Project

General

Profile

Actions

Bug #50095

closed

Epic #65815: Improve Indexed search indexer

Indexing of external files and absRefPrefix

Added by Harald no-lastname-given almost 11 years ago. Updated over 7 years ago.

Status:
Closed
Priority:
Must have
Assignee:
-
Category:
Indexed Search
Target version:
Start date:
2013-07-17
Due date:
% Done:

0%

Estimated time:
TYPO3 Version:
6.1
PHP Version:
Tags:
Complexity:
hard
Is Regression:
No
Sprint Focus:

Description

Hello!

If I for example use the following configuration

config.index_enable = 1
config.index_externals = 1

together with

config.absRefPrefix = /

the indexed files are displayed in the backend, but with the search function in the frontend not found.
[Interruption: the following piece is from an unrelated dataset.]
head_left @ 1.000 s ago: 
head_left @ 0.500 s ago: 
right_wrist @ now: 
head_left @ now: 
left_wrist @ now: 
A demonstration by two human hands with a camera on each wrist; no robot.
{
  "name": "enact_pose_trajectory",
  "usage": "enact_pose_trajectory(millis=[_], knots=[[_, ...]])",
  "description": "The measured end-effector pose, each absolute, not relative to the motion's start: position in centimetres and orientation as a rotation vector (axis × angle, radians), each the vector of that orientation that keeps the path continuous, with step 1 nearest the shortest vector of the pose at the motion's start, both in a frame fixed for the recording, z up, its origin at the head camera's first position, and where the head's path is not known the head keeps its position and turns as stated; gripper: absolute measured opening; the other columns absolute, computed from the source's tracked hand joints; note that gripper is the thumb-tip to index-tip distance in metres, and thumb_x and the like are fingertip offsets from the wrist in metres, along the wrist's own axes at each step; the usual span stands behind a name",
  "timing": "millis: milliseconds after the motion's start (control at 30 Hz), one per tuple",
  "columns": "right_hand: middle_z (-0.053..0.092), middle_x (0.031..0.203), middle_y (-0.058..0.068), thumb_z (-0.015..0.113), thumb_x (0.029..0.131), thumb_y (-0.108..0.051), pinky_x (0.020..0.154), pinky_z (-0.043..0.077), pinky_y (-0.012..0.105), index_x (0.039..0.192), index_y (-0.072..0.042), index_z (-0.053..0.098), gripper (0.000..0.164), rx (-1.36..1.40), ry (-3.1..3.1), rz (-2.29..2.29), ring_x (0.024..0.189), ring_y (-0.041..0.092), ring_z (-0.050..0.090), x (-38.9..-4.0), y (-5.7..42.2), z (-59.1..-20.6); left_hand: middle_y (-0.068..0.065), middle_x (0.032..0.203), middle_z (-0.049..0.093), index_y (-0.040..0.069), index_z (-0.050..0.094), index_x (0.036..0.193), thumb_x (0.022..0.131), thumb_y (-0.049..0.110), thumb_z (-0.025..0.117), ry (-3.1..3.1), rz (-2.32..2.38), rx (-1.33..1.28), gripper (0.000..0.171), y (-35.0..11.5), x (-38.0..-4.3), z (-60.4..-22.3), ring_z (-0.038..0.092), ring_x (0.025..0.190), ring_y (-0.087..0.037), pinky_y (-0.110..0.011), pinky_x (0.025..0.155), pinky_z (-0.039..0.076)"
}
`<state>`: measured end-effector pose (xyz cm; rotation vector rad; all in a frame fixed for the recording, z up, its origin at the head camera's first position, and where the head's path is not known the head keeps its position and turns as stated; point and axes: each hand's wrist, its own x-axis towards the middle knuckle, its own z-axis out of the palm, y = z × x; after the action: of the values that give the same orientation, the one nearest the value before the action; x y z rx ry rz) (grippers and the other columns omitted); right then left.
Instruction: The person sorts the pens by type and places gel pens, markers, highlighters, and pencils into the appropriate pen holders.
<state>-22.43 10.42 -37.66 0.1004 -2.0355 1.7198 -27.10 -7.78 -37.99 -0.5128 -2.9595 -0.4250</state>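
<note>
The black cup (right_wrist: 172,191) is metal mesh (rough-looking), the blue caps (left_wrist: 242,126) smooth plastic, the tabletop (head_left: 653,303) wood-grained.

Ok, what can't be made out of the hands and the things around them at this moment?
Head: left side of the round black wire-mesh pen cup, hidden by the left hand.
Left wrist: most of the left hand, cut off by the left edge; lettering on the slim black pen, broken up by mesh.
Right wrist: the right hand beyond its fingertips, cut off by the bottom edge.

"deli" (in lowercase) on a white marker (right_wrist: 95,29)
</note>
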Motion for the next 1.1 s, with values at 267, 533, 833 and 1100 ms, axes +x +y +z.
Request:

Only the pages on which the files are to be displayed.

When I use

config.absRefPrefix =

and then run a new indexing, it works!

Thank you very much

Harald


Files

50095-patch1.diff (818 Bytes) 50095-patch1.diff Chris Müller, 2013-10-21 15:10

Related issues 2 (0 open2 closed)

Related to TYPO3 Core - Bug #64315: Typo in function name checkExistanceClosed2015-01-16

Actions
Related to TYPO3 Core - Bug #44381: indexed_search FE Plugin doesn't show external urls in TYPO3 4.7.7ClosedTymoteusz Motylewski2013-01-08

Actions
Actions #1

Updated by Philipp Gampe over 10 years ago

  • Category set to Indexed Search
  • Status changed from New to Needs Feedback

As said in the other bug report, this is no question and answer site. This tracker is for actual bugs, feature requests and task which need to be done.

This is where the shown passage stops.